Le récit finit par attirer l'attention d'un producteur travaillant avec la chaîne américaine de sport ESPN, qui fait appel au documentariste Alfonso Algara pour qu'il travaille sur le projet. "Au début, ils voulaient que ce soit un documentaire de sept minutes", raconte ce dernier. Mais après avoir rencontré les Amazones, Alfonso Algara se rend compte que l'histoire est "beaucoup plus importante que ce qu'[ils] cro[ient]".
"C'était une communauté très conservatrice, où, il y a littéralement quelques années, les femmes ne pouvaient pas sortir seules dans la rue", poursuit-il. Ce que confirme Enedina Canul : les femmes ne pouvaient pas sortir, parler à des hommes, exprimer leur opinion ni même voter, complète-t-elle."Les maris disent 'donne-moi ta carte d'identité, je l'emporte' au bureau de vote", raconte-t-elle. Mais la passion des femmes pour le softball a changé les règles du jeu.
“Le machisme, on le défait petit à petit”
"Quand on parle d'il y a quatre ans et maintenant, il y a une grande différence, parce que, même le machisme, on est en train de le défaire petit à petit", affirme Sitlali Poot, capitaine de l'équipe et belle-fille d'Enedina. "Nous avons mis dans la tête de la majorité des hommes que, nous aussi, nous avions le droit de sortir jouer, nous amuser, parce qu'un match de softball ou de base-ball, c'est pour unir la famille", avance-t-elle.
"Nous nous sommes rendu compte du changement que nous avons provoqué", affirme son mari, Joel, manageur de l'équipe, qui a suivi toute l'histoire de près, depuis la maison, en compagnie de son père. D'autant qu'avec la notoriété, sont venus les voyages pour jouer ailleurs, y compris aux Etats-Unis.

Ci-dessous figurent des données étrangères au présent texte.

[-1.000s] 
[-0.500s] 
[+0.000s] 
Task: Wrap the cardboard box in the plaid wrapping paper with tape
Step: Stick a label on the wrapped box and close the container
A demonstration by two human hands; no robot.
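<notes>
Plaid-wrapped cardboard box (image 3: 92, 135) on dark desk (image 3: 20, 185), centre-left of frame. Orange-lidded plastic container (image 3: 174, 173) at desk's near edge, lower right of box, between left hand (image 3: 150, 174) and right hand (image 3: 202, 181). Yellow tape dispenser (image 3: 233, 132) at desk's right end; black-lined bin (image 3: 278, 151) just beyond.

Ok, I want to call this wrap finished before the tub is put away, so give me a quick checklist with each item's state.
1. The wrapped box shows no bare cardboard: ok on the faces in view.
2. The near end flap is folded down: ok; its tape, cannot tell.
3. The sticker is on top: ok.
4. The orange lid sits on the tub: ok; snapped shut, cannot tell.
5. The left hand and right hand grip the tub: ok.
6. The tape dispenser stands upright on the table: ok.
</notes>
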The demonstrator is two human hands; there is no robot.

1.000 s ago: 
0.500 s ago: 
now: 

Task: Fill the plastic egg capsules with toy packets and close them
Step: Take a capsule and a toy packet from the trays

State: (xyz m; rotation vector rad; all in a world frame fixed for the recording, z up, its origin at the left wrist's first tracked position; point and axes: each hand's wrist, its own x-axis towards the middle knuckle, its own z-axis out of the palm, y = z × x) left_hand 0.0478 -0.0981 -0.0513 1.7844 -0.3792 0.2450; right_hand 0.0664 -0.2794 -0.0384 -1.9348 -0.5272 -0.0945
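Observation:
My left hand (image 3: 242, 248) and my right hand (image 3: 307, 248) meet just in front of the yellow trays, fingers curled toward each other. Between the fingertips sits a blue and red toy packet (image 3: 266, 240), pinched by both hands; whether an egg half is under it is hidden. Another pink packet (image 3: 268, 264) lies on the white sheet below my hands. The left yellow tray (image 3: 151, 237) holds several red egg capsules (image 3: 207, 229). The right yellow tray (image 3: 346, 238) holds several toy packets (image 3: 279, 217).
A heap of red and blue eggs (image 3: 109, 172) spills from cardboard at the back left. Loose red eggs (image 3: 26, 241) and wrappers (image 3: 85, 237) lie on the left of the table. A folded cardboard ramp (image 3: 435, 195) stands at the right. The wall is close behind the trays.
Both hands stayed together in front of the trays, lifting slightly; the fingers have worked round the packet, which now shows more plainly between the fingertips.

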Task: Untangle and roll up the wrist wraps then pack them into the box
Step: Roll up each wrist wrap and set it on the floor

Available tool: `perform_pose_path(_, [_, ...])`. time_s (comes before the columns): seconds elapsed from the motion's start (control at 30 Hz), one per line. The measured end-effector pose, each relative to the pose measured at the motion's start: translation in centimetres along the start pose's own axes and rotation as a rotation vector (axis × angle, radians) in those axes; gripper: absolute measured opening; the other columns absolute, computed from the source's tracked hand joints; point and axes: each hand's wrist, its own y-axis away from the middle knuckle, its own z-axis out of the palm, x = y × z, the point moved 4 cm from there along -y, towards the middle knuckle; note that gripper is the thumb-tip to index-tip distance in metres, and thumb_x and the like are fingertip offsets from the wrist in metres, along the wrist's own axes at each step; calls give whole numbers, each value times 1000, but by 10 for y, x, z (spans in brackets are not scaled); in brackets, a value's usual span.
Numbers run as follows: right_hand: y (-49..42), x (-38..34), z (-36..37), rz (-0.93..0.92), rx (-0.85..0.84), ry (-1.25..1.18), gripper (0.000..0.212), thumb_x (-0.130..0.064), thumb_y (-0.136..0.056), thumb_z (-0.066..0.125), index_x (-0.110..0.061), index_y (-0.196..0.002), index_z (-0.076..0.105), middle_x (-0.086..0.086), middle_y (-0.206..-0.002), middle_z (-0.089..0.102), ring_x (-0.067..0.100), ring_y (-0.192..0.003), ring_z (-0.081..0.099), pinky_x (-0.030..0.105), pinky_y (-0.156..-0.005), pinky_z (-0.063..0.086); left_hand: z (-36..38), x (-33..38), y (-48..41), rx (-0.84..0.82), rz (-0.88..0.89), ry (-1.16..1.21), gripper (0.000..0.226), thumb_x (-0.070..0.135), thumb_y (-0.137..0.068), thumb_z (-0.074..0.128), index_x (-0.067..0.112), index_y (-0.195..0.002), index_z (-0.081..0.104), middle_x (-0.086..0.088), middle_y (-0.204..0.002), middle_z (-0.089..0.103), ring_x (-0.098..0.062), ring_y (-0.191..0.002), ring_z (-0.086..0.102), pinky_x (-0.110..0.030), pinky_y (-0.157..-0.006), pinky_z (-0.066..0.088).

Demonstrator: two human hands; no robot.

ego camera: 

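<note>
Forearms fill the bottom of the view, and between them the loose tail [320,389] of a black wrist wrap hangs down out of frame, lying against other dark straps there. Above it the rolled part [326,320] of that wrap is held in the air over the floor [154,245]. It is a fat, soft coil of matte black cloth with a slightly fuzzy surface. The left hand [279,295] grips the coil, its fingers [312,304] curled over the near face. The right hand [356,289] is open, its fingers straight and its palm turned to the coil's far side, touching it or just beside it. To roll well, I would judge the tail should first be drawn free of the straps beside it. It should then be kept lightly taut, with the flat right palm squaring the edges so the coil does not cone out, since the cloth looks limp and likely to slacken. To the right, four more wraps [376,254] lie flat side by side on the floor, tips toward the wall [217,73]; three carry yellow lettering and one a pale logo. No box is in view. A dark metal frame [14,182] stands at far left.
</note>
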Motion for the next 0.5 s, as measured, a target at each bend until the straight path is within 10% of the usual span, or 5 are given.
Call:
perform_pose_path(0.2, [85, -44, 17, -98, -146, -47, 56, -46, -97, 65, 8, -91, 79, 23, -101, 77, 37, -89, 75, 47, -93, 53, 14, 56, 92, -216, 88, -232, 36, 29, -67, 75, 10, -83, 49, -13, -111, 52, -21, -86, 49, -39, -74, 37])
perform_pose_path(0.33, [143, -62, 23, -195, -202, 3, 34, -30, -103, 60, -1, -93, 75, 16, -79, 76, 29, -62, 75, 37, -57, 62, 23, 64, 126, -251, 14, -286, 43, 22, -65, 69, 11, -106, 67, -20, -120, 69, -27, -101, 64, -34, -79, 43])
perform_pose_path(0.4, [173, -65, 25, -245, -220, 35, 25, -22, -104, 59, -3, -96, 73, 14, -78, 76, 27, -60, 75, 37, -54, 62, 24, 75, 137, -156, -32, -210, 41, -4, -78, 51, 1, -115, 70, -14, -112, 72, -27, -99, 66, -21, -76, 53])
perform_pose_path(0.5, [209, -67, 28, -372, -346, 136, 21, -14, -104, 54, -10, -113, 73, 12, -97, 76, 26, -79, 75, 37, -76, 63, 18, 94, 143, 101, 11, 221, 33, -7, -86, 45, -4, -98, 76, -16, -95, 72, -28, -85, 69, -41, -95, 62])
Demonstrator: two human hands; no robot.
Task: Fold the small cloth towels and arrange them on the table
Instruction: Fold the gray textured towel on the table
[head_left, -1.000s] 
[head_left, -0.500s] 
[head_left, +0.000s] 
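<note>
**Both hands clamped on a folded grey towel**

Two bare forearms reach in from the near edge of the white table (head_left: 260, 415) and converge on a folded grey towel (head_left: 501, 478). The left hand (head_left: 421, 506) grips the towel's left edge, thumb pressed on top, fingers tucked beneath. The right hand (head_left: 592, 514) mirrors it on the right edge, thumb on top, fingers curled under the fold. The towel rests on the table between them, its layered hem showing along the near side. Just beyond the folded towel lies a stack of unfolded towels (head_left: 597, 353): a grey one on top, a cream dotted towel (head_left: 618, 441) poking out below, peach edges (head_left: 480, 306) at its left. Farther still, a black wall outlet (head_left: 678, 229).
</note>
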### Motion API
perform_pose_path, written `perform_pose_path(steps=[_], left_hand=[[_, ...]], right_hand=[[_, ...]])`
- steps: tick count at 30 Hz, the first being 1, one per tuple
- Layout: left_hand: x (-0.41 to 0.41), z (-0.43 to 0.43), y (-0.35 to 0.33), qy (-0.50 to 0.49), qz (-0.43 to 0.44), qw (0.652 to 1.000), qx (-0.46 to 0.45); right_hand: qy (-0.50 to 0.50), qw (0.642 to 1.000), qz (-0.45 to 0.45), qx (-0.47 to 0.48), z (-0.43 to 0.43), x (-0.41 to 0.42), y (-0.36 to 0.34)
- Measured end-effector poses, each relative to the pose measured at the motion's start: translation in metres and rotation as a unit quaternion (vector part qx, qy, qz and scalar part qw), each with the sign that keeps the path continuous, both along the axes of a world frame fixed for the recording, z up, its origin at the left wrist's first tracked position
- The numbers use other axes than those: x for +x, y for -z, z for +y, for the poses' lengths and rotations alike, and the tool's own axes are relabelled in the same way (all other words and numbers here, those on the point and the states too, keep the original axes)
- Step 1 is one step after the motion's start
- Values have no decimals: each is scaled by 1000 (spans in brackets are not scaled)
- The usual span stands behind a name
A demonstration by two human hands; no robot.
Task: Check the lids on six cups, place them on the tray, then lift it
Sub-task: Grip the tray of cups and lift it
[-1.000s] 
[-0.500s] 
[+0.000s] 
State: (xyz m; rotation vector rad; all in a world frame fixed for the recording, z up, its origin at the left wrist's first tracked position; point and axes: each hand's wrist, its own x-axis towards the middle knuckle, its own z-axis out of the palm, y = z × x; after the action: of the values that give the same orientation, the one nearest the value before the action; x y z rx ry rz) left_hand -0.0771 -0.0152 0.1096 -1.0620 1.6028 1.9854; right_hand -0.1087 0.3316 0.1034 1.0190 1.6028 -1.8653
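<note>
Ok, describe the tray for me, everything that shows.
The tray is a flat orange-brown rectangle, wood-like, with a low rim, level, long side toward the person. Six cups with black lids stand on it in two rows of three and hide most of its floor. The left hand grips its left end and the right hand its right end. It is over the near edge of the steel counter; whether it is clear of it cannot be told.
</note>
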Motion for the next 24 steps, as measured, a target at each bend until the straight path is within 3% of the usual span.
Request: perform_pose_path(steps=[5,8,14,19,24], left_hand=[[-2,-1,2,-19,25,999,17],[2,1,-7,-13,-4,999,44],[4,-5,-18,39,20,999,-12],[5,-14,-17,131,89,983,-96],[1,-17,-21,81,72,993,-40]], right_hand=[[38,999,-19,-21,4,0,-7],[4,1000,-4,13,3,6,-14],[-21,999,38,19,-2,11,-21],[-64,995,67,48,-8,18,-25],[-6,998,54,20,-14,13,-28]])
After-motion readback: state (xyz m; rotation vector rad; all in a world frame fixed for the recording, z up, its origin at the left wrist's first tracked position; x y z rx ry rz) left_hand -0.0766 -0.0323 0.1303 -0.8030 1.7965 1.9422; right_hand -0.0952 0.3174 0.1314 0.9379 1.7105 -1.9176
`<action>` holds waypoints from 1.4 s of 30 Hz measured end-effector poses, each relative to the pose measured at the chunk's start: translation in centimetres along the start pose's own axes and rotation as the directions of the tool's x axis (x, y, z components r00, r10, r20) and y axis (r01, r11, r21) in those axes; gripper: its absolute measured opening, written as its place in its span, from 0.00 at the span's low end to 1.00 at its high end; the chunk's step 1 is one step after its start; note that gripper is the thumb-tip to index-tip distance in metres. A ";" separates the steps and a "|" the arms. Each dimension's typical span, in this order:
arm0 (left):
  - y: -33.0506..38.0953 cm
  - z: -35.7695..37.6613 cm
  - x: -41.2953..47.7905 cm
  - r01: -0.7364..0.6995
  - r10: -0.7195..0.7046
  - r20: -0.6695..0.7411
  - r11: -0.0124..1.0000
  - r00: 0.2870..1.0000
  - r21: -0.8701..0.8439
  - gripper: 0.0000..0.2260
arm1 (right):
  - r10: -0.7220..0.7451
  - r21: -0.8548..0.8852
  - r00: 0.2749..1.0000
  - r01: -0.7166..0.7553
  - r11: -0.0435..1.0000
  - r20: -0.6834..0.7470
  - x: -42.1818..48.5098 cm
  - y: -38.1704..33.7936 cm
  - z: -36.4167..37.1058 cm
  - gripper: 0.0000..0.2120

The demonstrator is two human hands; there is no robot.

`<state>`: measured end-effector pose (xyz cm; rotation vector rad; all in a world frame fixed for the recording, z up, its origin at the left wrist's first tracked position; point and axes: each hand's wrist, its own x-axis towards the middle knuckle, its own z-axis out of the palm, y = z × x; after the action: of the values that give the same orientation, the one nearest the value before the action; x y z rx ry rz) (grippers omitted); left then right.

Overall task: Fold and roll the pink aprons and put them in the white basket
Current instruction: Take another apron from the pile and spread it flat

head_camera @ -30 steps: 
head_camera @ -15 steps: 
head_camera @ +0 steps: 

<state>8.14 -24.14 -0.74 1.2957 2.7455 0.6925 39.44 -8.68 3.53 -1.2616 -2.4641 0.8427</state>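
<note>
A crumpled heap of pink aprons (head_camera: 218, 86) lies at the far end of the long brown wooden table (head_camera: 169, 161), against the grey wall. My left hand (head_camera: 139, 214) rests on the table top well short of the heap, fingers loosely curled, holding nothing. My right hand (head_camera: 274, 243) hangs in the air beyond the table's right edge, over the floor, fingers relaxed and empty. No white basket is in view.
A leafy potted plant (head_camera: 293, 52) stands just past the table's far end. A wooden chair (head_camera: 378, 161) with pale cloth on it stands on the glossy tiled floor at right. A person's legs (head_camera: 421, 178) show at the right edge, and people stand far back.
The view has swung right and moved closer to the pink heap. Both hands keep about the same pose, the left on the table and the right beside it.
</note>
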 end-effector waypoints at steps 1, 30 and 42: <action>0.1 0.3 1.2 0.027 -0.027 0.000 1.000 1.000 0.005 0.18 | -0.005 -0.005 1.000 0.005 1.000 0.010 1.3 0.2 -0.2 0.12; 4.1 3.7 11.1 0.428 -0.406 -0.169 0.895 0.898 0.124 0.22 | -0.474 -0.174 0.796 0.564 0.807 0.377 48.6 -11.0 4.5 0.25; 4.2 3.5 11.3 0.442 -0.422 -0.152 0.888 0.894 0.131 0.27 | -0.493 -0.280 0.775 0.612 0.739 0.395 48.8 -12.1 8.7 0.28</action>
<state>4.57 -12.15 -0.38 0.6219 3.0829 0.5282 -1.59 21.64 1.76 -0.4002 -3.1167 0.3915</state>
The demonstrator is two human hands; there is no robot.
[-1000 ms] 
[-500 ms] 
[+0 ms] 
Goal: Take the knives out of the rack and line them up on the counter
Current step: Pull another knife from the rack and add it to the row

Enedina Canul se rappelle que son mari, mort il y a un an et demi, lui a même dit être "fier" des femmes de l'équipe. "Je suis reconnaissante qu'avant de mourir, il ait accepté que je puisse jouer au softball avec mes enfants", ajoute-t-elle. Une histoire de sport et d'émancipation à retrouver dans Las Amazonas de Yaxunah, disponible sur ESPN en anglais et en espagnol après l'été.